_PROBLEM TO SOLVE_. Print only the line with "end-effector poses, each" and the lines after it, ending with the last line of the material, each exactly as it stands.

_RECORDED INFORMATION_.
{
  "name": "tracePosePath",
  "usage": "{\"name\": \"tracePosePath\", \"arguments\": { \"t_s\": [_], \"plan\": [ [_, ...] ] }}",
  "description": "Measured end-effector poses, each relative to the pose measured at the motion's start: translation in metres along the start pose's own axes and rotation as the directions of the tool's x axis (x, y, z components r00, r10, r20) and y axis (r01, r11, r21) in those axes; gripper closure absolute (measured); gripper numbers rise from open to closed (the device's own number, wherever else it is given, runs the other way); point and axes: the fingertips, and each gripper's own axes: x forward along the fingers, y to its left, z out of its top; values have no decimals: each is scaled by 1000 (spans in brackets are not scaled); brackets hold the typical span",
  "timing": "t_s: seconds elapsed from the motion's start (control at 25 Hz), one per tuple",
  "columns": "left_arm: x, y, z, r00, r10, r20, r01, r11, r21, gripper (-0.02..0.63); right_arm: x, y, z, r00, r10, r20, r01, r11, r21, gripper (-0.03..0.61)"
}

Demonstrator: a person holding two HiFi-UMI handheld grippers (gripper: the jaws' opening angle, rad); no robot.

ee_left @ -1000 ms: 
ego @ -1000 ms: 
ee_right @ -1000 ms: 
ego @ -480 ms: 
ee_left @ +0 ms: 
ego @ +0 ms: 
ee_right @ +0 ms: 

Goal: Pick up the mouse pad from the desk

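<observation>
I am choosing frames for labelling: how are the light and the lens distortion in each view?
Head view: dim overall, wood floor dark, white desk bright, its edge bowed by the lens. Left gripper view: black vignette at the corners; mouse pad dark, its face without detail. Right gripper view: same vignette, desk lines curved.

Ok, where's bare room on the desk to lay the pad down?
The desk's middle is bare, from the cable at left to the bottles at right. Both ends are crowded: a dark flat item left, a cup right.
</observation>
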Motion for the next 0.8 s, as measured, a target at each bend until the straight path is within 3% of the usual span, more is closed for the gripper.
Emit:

_RESPONSE BELOW_.
  "description": "Measured end-effector poses, each relative to the pose measured at the motion's start: translation in metres along the start pose's own axes and rotation as the directions of the tool's x axis (x, y, z components r00, r10, r20) and y axis (r01, r11, r21) in those axes; gripper closure absolute (measured); gripper numbers rise from open to closed (the device's own number, wherever else it is given, runs the other way); point and axes: the fingertips, and each gripper's own axes: x forward along the fingers, y to its left, z out of its top; values have no decimals: each is scaled by 1000 (spans in brackets are not scaled); brackets hold the typical span",
  "timing": "t_s: seconds elapsed from the motion's start (control at 25 Hz), one per tuple",
  "columns": "left_arm: x, y, z, r00, r10, r20, r01, r11, r21, gripper (-0.02..0.63); right_arm: x, y, z, r00, r10, r20, r01, r11, r21, gripper (-0.03..0.61)"
}

Demonstrator: a person holding two HiFi-UMI handheld grippers (gripper: the jaws' opening angle, rad); no robot.

ee_left @ -1000 ms: 
ego @ -1000 ms: 
ee_right @ -1000 ms: 
ego @ -480 ms: 
ee_left @ +0 ms: 
ego @ +0 ms: 
ee_right @ +0 ms: 

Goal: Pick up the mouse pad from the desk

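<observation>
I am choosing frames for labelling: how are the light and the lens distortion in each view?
Head view: dim overall, wood floor dark, white desk bright, its edge bowed by the lens. Left gripper view: black vignette at the corners; mouse pad dark, its face without detail. Right gripper view: same vignette, desk lines curved.

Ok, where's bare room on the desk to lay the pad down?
The desk's middle is bare, from the cable at left to the bottles at right. Both ends are crowded: a dark flat item left, a cup right.
</observation>
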Motion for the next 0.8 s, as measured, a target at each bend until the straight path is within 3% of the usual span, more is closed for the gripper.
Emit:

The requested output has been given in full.